附け打ち師・山崎徹「附け打ちの一番の魅力は、役者と一対一でやれるところ」舞台に生きる人間力の画像
附け打ち師・山崎徹「附け打ちの一番の魅力は、役者と一対一でやれるところ」舞台に生きる人間力の画像

 歌舞伎の「附(つ)け打ち」と言われても、何をしている人か分からない、と言う方も多いでしょうね。実際に舞台をご覧いただければ話は早いんですが、舞台上手(かみて)の端にある「附け場」で、役者の動きに合わせて、木を板に打ちつけて音を鳴らしているのが、附け打ちです。

 三味線や長唄、お囃子(はやし)などの「鳴り物」とは別ですよ。あちらが「BGM」だとしたら、こちらは「サウンド・エフェクト」でしょうか。使う道具は、附け木と附け板の2つ。劇場の中にいい音を響かせるためには、良い材質のものにちゃんと手入れをしなくちゃいけないんです。

 もともと附け打ちは、鬼や竜が登場する際、見物人を驚かせるために始めたようです。今では映画のクローズアップみたいに、役者の演技をより大きく見せたいときに、音をつけています。音の効果で「ここに注目して」と、補助をするんですよ。歌舞伎では、そこで役者の演技がスローモーションになって、見得が入るんです。

 この世界に入ったきっかけをよく聞かれるんですが、もともとはスタジオの音響さんになりたかったんですよ。それで、高松の音楽スタジオがある会社でバイトを始めたんですが、そこで、大道具など、舞台の裏方の仕事もするように。

 そんなときに、地元に歌舞伎の巡業が来て、大道具方の現地要員として手伝いに入ったんです。田舎だったので、歌舞伎が新鮮ですごく面白かったものですから、そのまま後半の巡業について行っちゃった(笑)。半月くらい、西日本を回ってました。

 こうして、「本気出して裏方の仕事をやってみようか」と思い、東京に引っ越して、大道具方として働くようになりました。附けをやろうと思ったのは、その後、金毘羅(こんぴら)歌舞伎(※1)に大道具として行ったときです。

 それまでは、附けの面白さはあんまり分かりませんでした。でも、金丸座はああいう芝居小屋ですから、附けの音やお囃子の音がとてもきれいに響くんです。感動のあまり、そのときに附けを打ってた人に自分から話しかけたら、「やってみないか」と誘われたんですよ。

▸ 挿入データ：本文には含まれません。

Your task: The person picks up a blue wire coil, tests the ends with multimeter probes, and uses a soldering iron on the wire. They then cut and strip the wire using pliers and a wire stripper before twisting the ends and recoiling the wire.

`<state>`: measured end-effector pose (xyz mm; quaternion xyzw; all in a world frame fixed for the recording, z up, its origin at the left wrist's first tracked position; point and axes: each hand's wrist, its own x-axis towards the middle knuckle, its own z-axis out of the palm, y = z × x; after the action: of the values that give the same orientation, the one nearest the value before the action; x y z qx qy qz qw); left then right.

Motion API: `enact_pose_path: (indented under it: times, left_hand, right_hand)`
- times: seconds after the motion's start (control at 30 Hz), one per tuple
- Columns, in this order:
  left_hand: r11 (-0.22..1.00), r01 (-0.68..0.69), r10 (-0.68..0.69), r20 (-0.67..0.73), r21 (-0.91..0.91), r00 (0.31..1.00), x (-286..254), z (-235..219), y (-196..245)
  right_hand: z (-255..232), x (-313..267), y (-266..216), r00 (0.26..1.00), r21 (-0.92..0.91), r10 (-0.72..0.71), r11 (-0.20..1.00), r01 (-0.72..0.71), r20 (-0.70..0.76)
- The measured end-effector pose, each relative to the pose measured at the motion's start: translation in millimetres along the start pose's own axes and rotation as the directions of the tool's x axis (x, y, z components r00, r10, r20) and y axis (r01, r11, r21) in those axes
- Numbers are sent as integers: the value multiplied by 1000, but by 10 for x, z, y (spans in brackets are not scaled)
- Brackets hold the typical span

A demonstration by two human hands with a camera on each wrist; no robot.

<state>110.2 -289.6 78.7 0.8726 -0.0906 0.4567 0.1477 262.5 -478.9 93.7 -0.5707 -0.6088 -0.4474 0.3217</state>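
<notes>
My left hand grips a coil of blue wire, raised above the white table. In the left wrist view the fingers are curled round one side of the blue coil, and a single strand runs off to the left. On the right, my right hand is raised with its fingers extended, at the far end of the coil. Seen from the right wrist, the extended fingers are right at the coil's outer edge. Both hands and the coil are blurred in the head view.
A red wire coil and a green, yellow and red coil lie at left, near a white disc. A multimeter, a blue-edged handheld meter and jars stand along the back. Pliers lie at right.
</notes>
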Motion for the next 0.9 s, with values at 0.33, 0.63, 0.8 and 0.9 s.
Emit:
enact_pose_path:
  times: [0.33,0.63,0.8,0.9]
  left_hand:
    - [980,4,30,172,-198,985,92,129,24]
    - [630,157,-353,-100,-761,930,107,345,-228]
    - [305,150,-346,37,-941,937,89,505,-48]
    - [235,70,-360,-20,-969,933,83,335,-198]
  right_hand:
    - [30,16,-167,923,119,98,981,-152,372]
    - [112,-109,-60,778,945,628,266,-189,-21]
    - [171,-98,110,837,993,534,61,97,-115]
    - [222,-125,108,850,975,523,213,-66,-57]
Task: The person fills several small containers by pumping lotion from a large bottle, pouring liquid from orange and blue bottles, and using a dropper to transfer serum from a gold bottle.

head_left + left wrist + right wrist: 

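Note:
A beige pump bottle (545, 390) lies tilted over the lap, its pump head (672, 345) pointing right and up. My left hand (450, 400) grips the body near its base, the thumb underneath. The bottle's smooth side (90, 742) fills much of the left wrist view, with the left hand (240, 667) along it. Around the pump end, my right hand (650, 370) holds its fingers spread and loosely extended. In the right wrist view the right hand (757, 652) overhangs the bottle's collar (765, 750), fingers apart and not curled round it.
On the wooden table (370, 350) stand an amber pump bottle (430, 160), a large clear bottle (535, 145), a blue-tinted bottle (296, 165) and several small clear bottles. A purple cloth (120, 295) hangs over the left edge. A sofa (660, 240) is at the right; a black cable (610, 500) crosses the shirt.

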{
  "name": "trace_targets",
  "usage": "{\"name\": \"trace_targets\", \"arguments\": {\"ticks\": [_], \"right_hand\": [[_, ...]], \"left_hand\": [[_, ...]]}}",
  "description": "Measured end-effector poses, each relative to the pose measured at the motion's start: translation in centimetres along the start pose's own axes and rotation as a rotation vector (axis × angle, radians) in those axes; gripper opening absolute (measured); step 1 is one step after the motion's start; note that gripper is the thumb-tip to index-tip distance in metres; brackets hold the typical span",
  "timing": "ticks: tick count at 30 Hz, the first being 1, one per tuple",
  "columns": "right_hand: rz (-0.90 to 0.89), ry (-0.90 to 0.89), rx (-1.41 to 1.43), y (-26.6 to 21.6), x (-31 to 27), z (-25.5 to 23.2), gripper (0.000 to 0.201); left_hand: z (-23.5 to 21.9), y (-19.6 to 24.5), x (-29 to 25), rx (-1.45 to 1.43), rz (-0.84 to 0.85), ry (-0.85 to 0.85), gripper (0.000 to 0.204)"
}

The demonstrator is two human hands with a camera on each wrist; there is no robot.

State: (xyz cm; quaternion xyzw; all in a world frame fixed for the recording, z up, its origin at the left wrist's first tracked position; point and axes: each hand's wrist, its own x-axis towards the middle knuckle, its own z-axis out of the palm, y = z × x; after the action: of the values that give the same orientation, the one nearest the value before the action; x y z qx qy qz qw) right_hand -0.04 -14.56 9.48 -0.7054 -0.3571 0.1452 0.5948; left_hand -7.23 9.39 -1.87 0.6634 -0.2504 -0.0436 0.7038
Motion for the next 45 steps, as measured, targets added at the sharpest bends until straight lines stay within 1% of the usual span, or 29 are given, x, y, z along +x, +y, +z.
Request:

 当時、附け打ちは大道具方の仕事のひとつで、その人も大道具の転換や建て込みをしながら、必要な場面になると附け場に出ていたんです。でも、昔のことを調べてみたら、昭和30年代くらいまでは、附け打ち専門の人がいたようなんですよね。六代目の中村歌右衛門(※2)さん付きや、高麗屋(※3)さん付きとか、いろいろいらっしゃったみたいで。

※1 金毘羅歌舞伎=金毘羅神社(香川県・琴平町)の門前町にある「金丸座」で年に一度、約1か月行われる興行。なお、金丸座は現存する日本最古の芝居小屋で、国の重要文化財指定を受けている。
※2 六代目の中村歌右衛門=戦後の女形の最高峰と言われた歌舞伎役者。屋号は成駒屋。1917~2001年。